A/N: Hey everybody! Here's a new chapter!

Disclaimer: I don't own iCarly. If I did Sam and Freddie would not have broken up in iLove You :(

***Story changed from 3rd to 1st person: Sam's POV***

Chapter 4: For Me, It's You

Freddie was still in the room, thinking. Just thinking about me. The odds had never been good with me. I can second that. I'd always been someone Freddie thought he hated. He loved me because he knew underneath me was another Sam Puckett. I am like a turtle. I keep my real feelings in a shell until they pop out on their own.

It's cheesy, but Freddie had always pictured him and me, forever. Nothing would tear us apart. Happily ever after. I'm afraid the only time that happens, is in the fairytales.

He thought he should leave. He tried, but he couldn't. He never wanted to leave me alone. Freddie started to notice the little things about me as did I about him. The way my smile sparkled, the way I looked at him, everything.

Now, I was here. In a hospital because I had cancer. The odds. Well, they were split. 50-50, half and half, either way, I may die.

Die. That's the one word that Freddie never wanted to hear. Not being able to me every day? Having to wonder what would've happened next for us? Even the thought of it made Freddie terrified. I may be a demon, but Freddie knew I'd always be, no matter what, his demon. That made him smile. I was strong. Freddie just hoped it was enough.

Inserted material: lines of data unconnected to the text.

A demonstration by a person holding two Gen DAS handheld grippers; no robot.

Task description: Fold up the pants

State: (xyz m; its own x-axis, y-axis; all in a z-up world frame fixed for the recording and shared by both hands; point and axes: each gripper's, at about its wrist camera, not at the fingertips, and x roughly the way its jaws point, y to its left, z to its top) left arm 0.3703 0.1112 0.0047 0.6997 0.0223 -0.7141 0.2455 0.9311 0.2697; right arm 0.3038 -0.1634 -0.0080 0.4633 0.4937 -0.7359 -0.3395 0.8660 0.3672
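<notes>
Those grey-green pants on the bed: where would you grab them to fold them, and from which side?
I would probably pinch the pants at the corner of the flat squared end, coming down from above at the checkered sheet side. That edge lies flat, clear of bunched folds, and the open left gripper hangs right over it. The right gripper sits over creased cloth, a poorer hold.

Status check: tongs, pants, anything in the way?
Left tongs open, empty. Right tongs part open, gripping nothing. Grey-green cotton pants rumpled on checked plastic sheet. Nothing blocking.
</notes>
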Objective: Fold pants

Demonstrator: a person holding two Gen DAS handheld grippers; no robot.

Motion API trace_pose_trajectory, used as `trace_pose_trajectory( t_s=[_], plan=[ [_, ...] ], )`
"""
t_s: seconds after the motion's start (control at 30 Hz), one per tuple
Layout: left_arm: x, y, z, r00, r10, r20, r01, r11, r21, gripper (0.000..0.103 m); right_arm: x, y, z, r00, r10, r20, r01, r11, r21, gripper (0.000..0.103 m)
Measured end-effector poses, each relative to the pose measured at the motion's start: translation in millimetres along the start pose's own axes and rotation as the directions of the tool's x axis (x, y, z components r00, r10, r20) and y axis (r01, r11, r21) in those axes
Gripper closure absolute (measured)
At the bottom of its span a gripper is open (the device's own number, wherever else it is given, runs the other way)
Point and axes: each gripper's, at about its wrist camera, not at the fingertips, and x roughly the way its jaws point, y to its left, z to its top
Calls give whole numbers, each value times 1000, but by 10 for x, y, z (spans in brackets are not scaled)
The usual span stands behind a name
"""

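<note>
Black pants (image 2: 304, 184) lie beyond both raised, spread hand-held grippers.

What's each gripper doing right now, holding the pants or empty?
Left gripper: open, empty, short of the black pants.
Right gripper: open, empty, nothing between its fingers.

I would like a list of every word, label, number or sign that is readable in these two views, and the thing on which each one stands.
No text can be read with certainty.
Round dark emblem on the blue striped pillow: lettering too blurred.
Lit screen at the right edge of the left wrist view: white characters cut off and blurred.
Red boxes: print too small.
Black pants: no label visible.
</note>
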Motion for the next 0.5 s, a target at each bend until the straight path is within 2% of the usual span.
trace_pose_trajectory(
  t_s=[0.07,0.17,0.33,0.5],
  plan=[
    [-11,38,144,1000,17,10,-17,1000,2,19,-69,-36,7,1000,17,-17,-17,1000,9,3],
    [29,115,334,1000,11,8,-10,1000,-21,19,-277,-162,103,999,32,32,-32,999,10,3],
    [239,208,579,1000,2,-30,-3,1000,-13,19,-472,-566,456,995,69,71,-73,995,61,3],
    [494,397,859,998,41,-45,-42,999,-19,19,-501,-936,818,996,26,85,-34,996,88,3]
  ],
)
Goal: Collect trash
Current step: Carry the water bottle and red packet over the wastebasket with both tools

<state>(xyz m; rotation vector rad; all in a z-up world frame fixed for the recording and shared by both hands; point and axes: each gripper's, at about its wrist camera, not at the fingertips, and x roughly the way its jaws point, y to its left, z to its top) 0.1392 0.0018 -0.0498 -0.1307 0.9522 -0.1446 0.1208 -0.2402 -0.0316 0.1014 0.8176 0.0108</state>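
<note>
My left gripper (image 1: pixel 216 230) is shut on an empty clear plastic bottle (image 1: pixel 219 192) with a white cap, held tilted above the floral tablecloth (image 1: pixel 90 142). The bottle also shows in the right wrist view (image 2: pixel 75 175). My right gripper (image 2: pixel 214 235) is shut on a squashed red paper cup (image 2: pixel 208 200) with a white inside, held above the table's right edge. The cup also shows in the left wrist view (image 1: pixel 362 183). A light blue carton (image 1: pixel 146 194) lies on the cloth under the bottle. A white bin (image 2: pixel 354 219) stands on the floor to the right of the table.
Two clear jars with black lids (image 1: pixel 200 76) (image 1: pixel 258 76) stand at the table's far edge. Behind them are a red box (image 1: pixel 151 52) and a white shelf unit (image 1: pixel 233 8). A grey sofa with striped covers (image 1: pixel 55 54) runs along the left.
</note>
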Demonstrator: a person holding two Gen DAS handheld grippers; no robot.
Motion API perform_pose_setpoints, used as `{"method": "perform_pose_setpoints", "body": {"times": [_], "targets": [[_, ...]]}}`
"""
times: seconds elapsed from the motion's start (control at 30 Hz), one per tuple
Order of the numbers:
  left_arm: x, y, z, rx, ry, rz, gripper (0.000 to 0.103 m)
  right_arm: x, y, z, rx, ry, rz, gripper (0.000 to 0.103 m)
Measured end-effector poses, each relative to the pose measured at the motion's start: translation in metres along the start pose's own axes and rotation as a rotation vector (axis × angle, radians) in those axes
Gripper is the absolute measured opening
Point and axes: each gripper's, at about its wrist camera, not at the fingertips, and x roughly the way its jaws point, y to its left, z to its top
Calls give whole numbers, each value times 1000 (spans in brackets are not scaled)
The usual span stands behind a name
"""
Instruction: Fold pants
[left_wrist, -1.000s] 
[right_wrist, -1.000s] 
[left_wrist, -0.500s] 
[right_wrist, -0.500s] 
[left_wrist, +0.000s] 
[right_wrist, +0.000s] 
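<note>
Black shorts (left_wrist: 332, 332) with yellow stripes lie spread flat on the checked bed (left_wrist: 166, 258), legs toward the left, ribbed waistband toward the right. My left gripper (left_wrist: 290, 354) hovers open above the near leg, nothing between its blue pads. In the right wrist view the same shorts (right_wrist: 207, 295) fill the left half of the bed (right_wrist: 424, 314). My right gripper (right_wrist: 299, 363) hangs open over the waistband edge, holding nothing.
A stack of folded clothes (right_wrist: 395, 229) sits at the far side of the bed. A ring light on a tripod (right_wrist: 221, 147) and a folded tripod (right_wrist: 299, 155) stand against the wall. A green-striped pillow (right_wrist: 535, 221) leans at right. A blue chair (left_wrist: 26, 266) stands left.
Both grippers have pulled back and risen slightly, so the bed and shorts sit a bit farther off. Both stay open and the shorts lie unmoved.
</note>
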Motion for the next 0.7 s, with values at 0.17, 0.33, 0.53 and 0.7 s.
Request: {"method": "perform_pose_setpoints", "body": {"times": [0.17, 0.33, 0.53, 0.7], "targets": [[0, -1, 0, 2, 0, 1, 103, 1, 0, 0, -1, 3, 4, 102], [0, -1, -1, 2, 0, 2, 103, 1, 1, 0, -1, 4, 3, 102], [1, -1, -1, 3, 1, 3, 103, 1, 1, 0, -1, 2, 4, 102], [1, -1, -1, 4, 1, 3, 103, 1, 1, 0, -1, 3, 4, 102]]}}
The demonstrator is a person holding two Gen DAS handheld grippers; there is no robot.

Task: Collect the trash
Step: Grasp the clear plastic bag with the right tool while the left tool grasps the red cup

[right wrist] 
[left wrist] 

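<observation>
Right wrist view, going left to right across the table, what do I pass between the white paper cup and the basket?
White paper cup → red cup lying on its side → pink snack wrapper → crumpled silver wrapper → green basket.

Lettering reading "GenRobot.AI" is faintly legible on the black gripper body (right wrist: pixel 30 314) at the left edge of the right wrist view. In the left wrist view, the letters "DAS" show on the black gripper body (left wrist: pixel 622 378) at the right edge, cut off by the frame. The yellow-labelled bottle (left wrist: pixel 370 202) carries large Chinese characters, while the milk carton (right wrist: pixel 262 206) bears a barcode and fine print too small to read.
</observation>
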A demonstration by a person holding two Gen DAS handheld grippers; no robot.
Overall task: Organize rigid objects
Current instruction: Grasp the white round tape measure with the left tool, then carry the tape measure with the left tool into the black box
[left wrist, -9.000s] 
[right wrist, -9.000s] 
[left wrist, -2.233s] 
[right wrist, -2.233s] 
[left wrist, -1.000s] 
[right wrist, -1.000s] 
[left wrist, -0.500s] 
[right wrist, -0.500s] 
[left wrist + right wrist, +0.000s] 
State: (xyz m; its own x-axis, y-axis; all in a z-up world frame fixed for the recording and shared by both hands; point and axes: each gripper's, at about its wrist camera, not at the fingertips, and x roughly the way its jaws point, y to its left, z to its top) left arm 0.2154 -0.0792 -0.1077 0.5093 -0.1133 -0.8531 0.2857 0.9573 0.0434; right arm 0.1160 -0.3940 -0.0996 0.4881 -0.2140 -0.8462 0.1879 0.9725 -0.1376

Freddie realized he had been sitting there for an entire hour. Just then, the nurse wheeled me back in the room. I looked a little flushed, but I smiled at him. I was already worried enough for the both of us. The nurse almost picked me up, but Freddie stopped her.

"I got it," The nurse nodded and walked out of the room. Freddie gently picked me up. It was silent for a moment.

"So..." Freddie started. He held me up, holding me wedding style.

"Freddie, I don't want this." I said.

"Fine, then I'll-" I cut him off. He was making this hard.

"Freddie I've had a lot of time to think. I don't want you to worry. Please, for me," He shook his head setting me on the bed gently.

"I'm sorry, I can't do that," He took my hand, "I don't want to lose you. Who would make me feel so many things if you weren't around? I just...want to know what you want...just in case."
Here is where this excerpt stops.